### Work item:
Reproduce the listing in full. Keep every character unchanged.

### Data below:
-------

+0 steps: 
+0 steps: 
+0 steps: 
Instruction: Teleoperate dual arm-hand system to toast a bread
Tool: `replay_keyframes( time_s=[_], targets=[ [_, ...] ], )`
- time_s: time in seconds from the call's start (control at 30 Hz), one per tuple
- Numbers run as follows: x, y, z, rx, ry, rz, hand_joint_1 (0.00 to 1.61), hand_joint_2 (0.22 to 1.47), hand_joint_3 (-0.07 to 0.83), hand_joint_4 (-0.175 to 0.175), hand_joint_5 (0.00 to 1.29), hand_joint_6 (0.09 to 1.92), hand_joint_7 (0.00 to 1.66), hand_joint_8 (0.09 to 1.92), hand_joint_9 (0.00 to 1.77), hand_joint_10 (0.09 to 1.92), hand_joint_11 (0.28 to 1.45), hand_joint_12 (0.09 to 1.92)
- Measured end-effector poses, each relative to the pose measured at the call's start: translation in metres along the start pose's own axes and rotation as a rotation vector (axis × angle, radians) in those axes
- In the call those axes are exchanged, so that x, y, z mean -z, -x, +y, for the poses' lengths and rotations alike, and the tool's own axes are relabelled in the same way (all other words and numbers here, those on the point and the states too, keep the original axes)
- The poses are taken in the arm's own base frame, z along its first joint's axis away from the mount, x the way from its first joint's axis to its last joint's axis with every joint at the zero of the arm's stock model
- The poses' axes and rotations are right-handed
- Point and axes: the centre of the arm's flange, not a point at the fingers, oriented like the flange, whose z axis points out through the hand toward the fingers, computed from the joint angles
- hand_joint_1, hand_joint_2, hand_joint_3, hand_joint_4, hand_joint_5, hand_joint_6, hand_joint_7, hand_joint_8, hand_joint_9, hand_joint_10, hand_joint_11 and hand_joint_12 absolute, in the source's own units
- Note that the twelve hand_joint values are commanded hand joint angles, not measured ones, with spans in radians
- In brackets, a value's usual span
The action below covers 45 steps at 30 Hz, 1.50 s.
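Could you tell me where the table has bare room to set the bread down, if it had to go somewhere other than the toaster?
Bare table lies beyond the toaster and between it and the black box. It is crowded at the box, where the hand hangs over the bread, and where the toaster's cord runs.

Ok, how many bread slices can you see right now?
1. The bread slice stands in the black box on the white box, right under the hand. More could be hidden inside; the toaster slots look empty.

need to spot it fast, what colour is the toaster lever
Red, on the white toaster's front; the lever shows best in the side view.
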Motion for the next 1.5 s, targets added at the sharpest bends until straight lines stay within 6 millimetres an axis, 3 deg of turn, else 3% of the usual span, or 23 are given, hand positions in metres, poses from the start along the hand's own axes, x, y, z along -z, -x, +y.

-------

### Response to this exercise:
+0 steps: 
+0 steps: 
+0 steps: 
Instruction: Teleoperate dual arm-hand system to toast a bread
Tool: `replay_keyframes( time_s=[_], targets=[ [_, ...] ], )`
- time_s: time in seconds from the call's start (control at 30 Hz), one per tuple
- Numbers run as follows: x, y, z, rx, ry, rz, hand_joint_1 (0.00 to 1.61), hand_joint_2 (0.22 to 1.47), hand_joint_3 (-0.07 to 0.83), hand_joint_4 (-0.175 to 0.175), hand_joint_5 (0.00 to 1.29), hand_joint_6 (0.09 to 1.92), hand_joint_7 (0.00 to 1.66), hand_joint_8 (0.09 to 1.92), hand_joint_9 (0.00 to 1.77), hand_joint_10 (0.09 to 1.92), hand_joint_11 (0.28 to 1.45), hand_joint_12 (0.09 to 1.92)
- Measured end-effector poses, each relative to the pose measured at the call's start: translation in metres along the start pose's own axes and rotation as a rotation vector (axis × angle, radians) in those axes
- In the call those axes are exchanged, so that x, y, z mean -z, -x, +y, for the poses' lengths and rotations alike, and the tool's own axes are relabelled in the same way (all other words and numbers here, those on the point and the states too, keep the original axes)
- The poses are taken in the arm's own base frame, z along its first joint's axis away from the mount, x the way from its first joint's axis to its last joint's axis with every joint at the zero of the arm's stock model
- The poses' axes and rotations are right-handed
- Point and axes: the centre of the arm's flange, not a point at the fingers, oriented like the flange, whose z axis points out through the hand toward the fingers, computed from the joint angles
- hand_joint_1, hand_joint_2, hand_joint_3, hand_joint_4, hand_joint_5, hand_joint_6, hand_joint_7, hand_joint_8, hand_joint_9, hand_joint_10, hand_joint_11 and hand_joint_12 absolute, in the source's own units
- Note that the twelve hand_joint values are commanded hand joint angles, not measured ones, with spans in radians
- In brackets, a value's usual span
The action below covers 45 steps at 30 Hz, 1.50 s.
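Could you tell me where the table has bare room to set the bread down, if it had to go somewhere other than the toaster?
Bare table lies beyond the toaster and between it and the black box. It is crowded at the box, where the hand hangs over the bread, and where the toaster's cord runs.

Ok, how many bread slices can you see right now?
1. The bread slice stands in the black box on the white box, right under the hand. More could be hidden inside; the toaster slots look empty.

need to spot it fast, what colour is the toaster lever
Red, on the white toaster's front; the lever shows best in the side view.
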Motion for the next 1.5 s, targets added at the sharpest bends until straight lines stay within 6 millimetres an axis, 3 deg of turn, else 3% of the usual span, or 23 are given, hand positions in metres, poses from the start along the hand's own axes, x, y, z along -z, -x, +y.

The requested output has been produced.